The Central African Forest Initiative (CAFI) aims to protect the Congo Basin rainforest, which absorbs 4 per cent of the planet’s annual carbon emissions, through international support and investment. It is a $1bn plan backed by the UK and EU to protect the world’s second-largest rainforest.

 Yet it could allow for more industrial logging that it is feared will wipe out the forest within decades. The plan avoids taking up a position over the government of the Democratic Republic of the Congo (DRC) decision to lift a 20-year-old ban on new logging permits. It will not be challenged by CAFI – set up by the UK, France, Germany, Norway, the Netherlands and South Korea in 2015 – in the group’s haste to make the $1bn announcement at Cop26 in Glasgow.
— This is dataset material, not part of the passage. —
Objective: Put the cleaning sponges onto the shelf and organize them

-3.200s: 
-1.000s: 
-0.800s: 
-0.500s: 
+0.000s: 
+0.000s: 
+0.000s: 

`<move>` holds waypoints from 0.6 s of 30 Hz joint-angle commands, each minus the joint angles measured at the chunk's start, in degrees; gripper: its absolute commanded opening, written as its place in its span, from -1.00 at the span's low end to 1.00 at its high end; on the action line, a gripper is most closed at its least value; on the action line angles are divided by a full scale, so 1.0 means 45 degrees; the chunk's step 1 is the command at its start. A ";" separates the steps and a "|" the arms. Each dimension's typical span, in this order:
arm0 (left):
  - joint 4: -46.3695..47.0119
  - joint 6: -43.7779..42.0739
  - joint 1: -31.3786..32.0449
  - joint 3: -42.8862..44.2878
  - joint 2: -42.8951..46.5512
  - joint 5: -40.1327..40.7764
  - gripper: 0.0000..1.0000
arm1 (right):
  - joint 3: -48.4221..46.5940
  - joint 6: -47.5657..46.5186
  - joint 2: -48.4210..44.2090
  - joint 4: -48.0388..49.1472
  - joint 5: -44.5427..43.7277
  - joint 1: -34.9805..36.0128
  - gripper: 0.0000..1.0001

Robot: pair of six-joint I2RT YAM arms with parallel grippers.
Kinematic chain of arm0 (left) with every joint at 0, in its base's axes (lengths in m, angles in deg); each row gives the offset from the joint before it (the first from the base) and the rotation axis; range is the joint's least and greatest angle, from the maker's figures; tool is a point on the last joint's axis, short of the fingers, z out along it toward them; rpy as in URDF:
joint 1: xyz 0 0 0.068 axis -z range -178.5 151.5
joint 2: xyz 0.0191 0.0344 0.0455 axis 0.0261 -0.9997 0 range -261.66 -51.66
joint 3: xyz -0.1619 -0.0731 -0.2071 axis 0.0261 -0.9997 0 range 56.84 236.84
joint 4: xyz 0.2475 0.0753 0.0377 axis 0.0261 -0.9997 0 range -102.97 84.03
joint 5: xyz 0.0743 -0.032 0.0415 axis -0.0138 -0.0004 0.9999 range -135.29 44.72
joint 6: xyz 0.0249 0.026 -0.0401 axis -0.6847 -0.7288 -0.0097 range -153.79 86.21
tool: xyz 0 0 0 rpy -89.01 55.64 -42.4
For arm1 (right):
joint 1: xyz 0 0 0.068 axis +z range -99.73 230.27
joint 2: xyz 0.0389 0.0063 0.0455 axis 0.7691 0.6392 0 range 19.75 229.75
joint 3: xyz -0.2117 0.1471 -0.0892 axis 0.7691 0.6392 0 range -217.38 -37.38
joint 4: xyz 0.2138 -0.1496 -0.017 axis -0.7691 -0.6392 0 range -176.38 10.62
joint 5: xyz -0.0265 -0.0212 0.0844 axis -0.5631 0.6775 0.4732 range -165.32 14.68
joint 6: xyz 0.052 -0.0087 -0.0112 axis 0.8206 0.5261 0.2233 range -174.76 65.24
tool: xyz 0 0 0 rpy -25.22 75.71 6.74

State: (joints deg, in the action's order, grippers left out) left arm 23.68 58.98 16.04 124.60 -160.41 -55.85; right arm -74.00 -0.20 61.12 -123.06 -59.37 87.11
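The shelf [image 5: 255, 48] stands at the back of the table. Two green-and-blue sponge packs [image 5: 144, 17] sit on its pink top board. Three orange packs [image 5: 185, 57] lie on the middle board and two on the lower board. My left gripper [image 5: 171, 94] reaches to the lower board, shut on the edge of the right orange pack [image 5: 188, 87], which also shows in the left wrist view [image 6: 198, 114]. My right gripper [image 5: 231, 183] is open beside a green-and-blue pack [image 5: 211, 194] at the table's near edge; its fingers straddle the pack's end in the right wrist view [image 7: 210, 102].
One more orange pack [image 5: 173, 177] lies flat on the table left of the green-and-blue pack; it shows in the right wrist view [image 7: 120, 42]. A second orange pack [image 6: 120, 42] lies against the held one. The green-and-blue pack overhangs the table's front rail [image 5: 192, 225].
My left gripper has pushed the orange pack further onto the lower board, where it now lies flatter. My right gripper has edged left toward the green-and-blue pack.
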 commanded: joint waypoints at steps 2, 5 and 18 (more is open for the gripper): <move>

Environmentalists have warned that allowing more logging in the vast Congo Basin carbon sink is catastrophically incompatible with tackling the climate crisis. Numerous studies have underlined the importance of intact tropical forests to slowing climate change. Old-growth trees in particular are incredibly efficient at pulling carbon from the atmosphere and storing it in a process called carbon sequestration.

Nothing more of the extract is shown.